Hydrogen splitting at a single phosphorus centre and its use for hydrogenation

Abstract

Catalytic processes are largely dominated by transition-metal complexes. Main-group compounds that can mimic the behaviour of the transition-metal complexes are of great interest due to their potential to substitute or complement transition metals in catalysis. While a few main-group molecular centres were shown to activate dihydrogen via the oxidative addition process, catalytic hydrogenation using these species has remained challenging. Here we report the synthesis, isolation and full characterization of the geometrically constrained phosphenium cation with the 2,6-bis(o-carborano)pyridine pincer-type ligand. Notably, this cation can activate the H–H bond by oxidative addition to a single PIII cationic centre, producing a dihydrophosphonium cation.
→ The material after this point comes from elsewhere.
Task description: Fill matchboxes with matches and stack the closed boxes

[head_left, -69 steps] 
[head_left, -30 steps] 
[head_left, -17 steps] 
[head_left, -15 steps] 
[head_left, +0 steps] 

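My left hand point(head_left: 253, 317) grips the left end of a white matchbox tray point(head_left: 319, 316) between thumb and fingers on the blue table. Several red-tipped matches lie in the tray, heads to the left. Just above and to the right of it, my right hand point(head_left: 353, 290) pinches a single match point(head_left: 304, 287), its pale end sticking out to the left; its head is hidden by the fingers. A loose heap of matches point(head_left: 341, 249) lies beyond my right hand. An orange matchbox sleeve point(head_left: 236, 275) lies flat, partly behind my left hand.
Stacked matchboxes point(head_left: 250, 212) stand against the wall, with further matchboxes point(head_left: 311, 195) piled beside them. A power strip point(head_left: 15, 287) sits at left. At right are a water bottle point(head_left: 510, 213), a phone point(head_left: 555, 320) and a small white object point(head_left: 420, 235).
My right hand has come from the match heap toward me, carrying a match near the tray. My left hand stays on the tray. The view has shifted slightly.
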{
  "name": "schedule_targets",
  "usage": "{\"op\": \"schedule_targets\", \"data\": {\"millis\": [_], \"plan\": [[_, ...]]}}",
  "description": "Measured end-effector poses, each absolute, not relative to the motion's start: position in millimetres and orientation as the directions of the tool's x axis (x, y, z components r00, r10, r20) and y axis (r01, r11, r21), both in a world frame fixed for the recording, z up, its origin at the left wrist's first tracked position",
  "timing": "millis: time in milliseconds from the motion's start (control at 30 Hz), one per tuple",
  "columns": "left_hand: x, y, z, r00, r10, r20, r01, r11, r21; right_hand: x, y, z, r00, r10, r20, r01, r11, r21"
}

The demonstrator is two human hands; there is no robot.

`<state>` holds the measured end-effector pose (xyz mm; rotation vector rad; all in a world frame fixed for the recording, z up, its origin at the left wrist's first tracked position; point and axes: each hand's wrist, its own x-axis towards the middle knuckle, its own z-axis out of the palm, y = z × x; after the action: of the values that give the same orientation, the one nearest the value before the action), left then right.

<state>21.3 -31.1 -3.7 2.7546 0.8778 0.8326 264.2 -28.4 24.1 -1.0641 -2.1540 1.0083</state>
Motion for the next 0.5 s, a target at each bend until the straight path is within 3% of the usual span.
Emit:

This phosphenium cation is also capable of catalysing hydrogenation reactions of C=C double bonds and fused aromatic systems, making it a main-group compound that can both activate H2 at a single molecular main-group centre and be used for catalytic hydrogenation. This finding shows the potential of main-group compounds, in particular phosphorus-based compounds, to serve as metallomimetic hydrogenation catalysts. The oxidative addition of the H–H bond to a single main-group centre in a metallomimetic fashion and its further use in catalysis is challenging. Now the oxidative addition of the H–H bond to a single phosphorus centre is shown and used for the catalytic hydrogenation of unsaturated compounds.